Ed Figone and daughter Kristen Figone with Maddie on the left, Mischa in the middle, and Mason on the right. Animal control originally seized all 3.

The Figones waged a vigorous defense, hiring criminal defense attorney Anne Hayes and flooding the court with more than 50 letters testifying to the dogs’ upstanding character and disposition written by family members, friends, neighbors, and even two mail carriers who have had almost daily contact with the dogs. They even presented an expert witness or two.

Yes, Biancone had been bitten, the Figones acknowledged, but it was Biancone who entered the Figones’ property. And their dogs had never attacked anyone before — on their property or off. And while the bite drew blood, emergency rooms doctors described the bite alternately as “a significant bite” and a “superficial soft-tissue laceration.” It was two centimeters in length, approximately four-fifths of one-inch long.
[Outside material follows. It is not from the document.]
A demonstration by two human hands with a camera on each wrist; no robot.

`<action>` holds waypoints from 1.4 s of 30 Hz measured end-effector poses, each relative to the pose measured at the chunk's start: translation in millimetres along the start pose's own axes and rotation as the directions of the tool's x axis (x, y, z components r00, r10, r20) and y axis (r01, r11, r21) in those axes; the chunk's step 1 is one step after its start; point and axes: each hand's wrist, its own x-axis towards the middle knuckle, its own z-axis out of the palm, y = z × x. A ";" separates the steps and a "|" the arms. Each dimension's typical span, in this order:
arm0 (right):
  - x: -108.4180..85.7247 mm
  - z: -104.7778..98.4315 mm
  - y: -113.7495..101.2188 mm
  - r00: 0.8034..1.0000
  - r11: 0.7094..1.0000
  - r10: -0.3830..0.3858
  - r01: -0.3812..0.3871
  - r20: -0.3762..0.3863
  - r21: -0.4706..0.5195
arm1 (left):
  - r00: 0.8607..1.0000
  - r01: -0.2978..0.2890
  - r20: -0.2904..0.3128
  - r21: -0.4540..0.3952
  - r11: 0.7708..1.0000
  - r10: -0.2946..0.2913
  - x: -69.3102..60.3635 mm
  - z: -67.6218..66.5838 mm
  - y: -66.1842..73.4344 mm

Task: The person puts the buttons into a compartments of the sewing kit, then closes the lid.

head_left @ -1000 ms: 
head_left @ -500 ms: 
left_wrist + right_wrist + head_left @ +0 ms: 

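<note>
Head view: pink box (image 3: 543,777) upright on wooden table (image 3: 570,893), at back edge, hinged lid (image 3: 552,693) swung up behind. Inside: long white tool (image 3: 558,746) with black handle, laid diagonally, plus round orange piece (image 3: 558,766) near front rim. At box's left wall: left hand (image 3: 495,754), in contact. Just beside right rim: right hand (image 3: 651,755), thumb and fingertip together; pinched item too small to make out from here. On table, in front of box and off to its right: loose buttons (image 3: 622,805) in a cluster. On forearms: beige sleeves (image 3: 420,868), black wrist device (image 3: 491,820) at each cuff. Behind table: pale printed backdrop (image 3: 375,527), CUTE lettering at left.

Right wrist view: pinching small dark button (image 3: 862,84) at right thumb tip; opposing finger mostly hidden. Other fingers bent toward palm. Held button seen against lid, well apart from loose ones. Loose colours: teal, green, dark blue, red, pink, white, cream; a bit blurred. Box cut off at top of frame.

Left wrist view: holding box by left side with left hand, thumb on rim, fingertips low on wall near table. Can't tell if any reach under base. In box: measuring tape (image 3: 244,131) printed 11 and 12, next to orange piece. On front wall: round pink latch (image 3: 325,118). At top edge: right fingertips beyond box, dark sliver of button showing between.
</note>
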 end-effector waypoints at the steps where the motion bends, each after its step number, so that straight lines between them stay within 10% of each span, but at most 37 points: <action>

The bite, the emergency room report stated, was not deep. 

Representing City Hall and Animal Control was Denny Wei, the city’s prosecuting attorney. “We were very concerned about the severity of the bite,” he stated after the judge ruled.

Representing City Hall and Animal Control was Denny Wei, the city’s prosecuting attorney.

In court rulings, it was pointed out that one of the dogs was sufficiently anxious that it required one to three Prozac pills a day. Both dogs, the prosecution noted, needed to be muzzled when going to the vet. Wei added that he had sought multiple times to negotiate a deal with the Figones that would have allowed the dogs to remain alive but would protect the safety of the community. No deal, he lamented, was possible.

Hayes expressed similar frustrations and noted that she had tried multiple times to negotiate a settlement with the city on behalf of her clients, the Figones, but like Wei found the exercise long, bewildering, and ultimately fruitless. As for the muzzles, she noted that half the people who use the same vet as the Figones also muzzle their dogs. It’s a precautionary measure.

The Figones were ultimately allowed to move their dogs from the animal shelter to a private kennel. During the trip, the Figones charged, the animal control officer yanked a pull cord around one of the dogs’ necks so roughly that it was snorting blood out of its nostrils for three days. The family has filed a complaint against the Police Department and the Animal Control officer. Likewise, Biancone has filed a civil action against the Figones, noting — among other things — that he had to have the stitches redone by an ear, nose, and throat specialist.

In the meantime, the two dogs can now return home, but Hayes and Wei will have to hammer out new security precautions designed to make sure the dogs don’t have the opportunity to bite anyone again. Edward Figone, in the meantime, has already installed a new coded lock on his gate and a security camera as well. As for Hayes, it was her first time out defending a canine defendant. “I’m really glad these dogs finally get to come home to their family,” she said.